**TASK OBJECTIVE:** Every line below is to be copied exactly, with the pictures left out.
★ ★ ★
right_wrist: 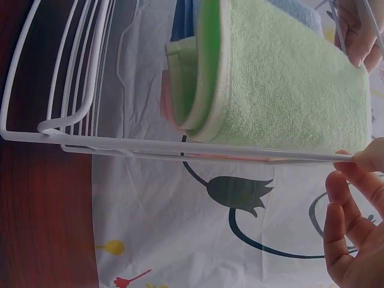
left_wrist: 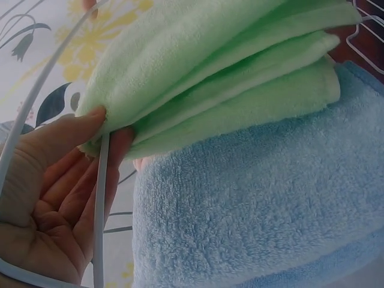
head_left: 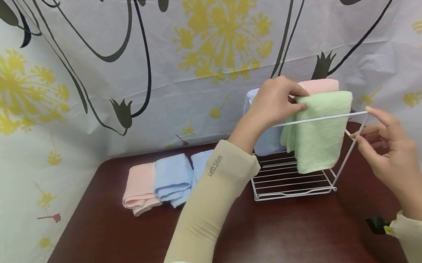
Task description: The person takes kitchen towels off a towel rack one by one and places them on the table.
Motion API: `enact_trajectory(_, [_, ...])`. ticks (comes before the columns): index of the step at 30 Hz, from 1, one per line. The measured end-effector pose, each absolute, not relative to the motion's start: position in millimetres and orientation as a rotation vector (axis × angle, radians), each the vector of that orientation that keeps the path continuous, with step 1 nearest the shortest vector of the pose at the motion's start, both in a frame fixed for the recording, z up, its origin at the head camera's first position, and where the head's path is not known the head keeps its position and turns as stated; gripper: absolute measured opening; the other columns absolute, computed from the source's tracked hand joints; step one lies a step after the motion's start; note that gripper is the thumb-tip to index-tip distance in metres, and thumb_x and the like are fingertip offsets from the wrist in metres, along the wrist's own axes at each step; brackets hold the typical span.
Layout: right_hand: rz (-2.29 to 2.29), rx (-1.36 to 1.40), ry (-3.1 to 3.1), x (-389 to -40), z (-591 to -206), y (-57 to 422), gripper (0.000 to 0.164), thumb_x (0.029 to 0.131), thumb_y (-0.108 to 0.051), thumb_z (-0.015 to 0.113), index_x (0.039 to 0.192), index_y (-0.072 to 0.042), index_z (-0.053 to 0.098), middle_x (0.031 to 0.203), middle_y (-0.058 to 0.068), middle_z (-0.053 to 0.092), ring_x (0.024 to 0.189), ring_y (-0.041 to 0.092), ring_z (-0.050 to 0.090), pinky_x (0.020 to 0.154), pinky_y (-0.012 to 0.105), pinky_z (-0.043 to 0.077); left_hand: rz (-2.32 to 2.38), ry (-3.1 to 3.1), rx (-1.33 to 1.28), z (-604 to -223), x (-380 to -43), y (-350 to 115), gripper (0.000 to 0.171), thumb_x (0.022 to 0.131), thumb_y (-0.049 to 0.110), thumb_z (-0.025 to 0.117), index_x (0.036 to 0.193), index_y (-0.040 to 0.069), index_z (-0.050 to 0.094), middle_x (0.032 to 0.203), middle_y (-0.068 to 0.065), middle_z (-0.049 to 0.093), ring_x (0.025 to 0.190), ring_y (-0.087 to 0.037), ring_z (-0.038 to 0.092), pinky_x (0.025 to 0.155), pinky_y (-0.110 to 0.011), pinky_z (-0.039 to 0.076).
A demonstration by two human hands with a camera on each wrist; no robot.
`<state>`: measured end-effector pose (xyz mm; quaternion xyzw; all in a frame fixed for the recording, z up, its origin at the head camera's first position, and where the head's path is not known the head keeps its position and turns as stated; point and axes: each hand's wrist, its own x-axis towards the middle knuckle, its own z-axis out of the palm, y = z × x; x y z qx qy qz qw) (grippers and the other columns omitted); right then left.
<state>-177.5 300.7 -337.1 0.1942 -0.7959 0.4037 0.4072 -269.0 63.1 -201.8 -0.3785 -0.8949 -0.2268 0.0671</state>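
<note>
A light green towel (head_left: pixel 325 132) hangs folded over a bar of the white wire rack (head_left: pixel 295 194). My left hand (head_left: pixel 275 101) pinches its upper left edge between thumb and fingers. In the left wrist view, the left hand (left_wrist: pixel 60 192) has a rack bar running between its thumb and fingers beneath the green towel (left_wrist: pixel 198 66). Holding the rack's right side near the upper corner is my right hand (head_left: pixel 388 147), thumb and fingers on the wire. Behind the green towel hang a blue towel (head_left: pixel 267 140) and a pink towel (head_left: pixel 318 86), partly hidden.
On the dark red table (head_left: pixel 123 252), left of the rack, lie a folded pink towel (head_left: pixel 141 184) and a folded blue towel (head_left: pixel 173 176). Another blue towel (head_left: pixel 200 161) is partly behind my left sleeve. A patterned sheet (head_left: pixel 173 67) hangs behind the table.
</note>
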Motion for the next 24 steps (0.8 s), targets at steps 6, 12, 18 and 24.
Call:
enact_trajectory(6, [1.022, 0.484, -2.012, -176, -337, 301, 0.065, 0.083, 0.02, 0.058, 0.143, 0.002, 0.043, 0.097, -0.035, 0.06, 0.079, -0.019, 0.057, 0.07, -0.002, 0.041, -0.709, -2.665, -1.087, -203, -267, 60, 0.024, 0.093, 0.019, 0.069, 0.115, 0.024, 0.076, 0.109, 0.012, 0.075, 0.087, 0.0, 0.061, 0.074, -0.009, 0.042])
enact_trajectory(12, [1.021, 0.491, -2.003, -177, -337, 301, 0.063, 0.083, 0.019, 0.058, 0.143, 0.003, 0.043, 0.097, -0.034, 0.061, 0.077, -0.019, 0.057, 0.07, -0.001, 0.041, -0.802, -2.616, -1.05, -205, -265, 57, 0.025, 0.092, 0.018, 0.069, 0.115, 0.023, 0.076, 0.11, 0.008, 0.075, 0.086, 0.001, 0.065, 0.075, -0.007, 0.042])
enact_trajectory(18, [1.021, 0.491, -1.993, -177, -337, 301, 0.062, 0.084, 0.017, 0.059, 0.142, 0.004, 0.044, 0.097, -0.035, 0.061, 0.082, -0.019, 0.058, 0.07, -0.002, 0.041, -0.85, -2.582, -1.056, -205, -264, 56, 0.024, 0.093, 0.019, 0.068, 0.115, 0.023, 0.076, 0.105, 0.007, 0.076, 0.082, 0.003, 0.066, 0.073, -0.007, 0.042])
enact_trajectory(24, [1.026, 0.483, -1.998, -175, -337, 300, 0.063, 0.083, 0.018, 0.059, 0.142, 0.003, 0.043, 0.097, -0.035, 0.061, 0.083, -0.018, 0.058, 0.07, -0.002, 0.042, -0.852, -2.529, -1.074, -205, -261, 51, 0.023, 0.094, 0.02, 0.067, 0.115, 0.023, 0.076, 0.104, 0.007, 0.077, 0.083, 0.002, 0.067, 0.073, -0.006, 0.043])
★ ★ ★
**COMPLETED TASK:**
right_wrist: 
left_wrist: 
head_left: 
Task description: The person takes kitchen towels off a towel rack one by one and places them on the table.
Motion API: `enact_trajectory(_, [_, ...])`. ticks (comes before the columns): index of the step at 30 Hz, from 1, one per line. The measured end-effector pose, each absolute, not relative to the motion's start: position in millimetres and orientation as a rotation vector (axis × angle, radians), each the vector of that orientation that keeps the path continuous, with step 1 nearest the shortest vector of the pose at the motion's start, both in a frame fixed for the recording, z up, its origin at the head camera's first position, and where the head's path is not known the head keeps its position and turns as stated; gripper: absolute measured opening; the other columns absolute, computed from the source's tracked hand joints; step one lies a step after the motion's start; note that gripper is the thumb-tip to index-tip distance in metres, and thumb_x and the like are fingertip offsets from the wrist in metres, along the wrist's own axes at each step; brackets hold the typical span.
Layout: right_hand: rz (-2.29 to 2.29), rx (-1.36 to 1.40), ry (-3.1 to 3.1), x (-389 to -40), z (-591 to -206), y (-57 to 422), gripper (0.000 to 0.164), thumb_x (0.029 to 0.131), thumb_y (-0.108 to 0.051), thumb_z (-0.015 to 0.113), index_x (0.039 to 0.192), index_y (-0.072 to 0.042), index_z (-0.053 to 0.098), middle_x (0.031 to 0.203), middle_y (-0.058 to 0.068), middle_z (-0.053 to 0.092), ring_x (0.024 to 0.189), ring_y (-0.041 to 0.092), ring_z (-0.050 to 0.090), pinky_x (0.020 to 0.154), pinky_y (-0.012 to 0.105), pinky_z (-0.043 to 0.077); left_hand: rz (-2.32 to 2.38), ry (-3.1 to 3.1), rx (-1.33 to 1.28), z (-604 to -223), x (-380 to -43), y (-350 to 115), gripper (0.000 to 0.171), thumb_x (0.022 to 0.131), thumb_y (-0.049 to 0.110), thumb_z (-0.025 to 0.117), index_x (0.036 to 0.193), index_y (-0.040 to 0.069), index_z (-0.050 to 0.094), middle_x (0.032 to 0.203), middle_y (-0.068 to 0.065), middle_z (-0.049 to 0.093), ring_x (0.025 to 0.190), ring_y (-0.087 to 0.037), ring_z (-0.038 to 0.092), pinky_x (0.025 to 0.155), pinky_y (-0.110 to 0.011), pinky_z (-0.039 to 0.076).
A demonstration by two human hands with a camera on each wrist; no robot.
`<state>`: measured end-effector pose (xyz mm; quaternion xyzw; all in a frame fixed for the recording, z up, its origin at the head camera's first position, and where the head's path is not known the head keeps its position and turns as stated; point and axes: each hand's wrist, its own x-axis towards the middle knuckle, its own z-axis out of the palm, y = z × x; x y z qx qy qz qw) (grippers and the other columns omitted); right then left.
<state>-177.5 300.7 -337.1 0.1942 -0.7959 0.4037 0.4072 -269.0 63.1 -201.8 -0.3785 -0.8949 -0.2268 0.0671</state>
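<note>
A light green towel (head_left: pixel 325 132) hangs folded over a bar of the white wire rack (head_left: pixel 295 194). My left hand (head_left: pixel 275 101) pinches its upper left edge between thumb and fingers. In the left wrist view, the left hand (left_wrist: pixel 60 192) has a rack bar running between its thumb and fingers beneath the green towel (left_wrist: pixel 198 66). Holding the rack's right side near the upper corner is my right hand (head_left: pixel 388 147), thumb and fingers on the wire. Behind the green towel hang a blue towel (head_left: pixel 267 140) and a pink towel (head_left: pixel 318 86), partly hidden.
On the dark red table (head_left: pixel 123 252), left of the rack, lie a folded pink towel (head_left: pixel 141 184) and a folded blue towel (head_left: pixel 173 176). Another blue towel (head_left: pixel 200 161) is partly behind my left sleeve. A patterned sheet (head_left: pixel 173 67) hangs behind the table.
</note>
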Motion for the next 24 steps (0.8 s), targets at steps 6, 12, 18 and 24.
Call:
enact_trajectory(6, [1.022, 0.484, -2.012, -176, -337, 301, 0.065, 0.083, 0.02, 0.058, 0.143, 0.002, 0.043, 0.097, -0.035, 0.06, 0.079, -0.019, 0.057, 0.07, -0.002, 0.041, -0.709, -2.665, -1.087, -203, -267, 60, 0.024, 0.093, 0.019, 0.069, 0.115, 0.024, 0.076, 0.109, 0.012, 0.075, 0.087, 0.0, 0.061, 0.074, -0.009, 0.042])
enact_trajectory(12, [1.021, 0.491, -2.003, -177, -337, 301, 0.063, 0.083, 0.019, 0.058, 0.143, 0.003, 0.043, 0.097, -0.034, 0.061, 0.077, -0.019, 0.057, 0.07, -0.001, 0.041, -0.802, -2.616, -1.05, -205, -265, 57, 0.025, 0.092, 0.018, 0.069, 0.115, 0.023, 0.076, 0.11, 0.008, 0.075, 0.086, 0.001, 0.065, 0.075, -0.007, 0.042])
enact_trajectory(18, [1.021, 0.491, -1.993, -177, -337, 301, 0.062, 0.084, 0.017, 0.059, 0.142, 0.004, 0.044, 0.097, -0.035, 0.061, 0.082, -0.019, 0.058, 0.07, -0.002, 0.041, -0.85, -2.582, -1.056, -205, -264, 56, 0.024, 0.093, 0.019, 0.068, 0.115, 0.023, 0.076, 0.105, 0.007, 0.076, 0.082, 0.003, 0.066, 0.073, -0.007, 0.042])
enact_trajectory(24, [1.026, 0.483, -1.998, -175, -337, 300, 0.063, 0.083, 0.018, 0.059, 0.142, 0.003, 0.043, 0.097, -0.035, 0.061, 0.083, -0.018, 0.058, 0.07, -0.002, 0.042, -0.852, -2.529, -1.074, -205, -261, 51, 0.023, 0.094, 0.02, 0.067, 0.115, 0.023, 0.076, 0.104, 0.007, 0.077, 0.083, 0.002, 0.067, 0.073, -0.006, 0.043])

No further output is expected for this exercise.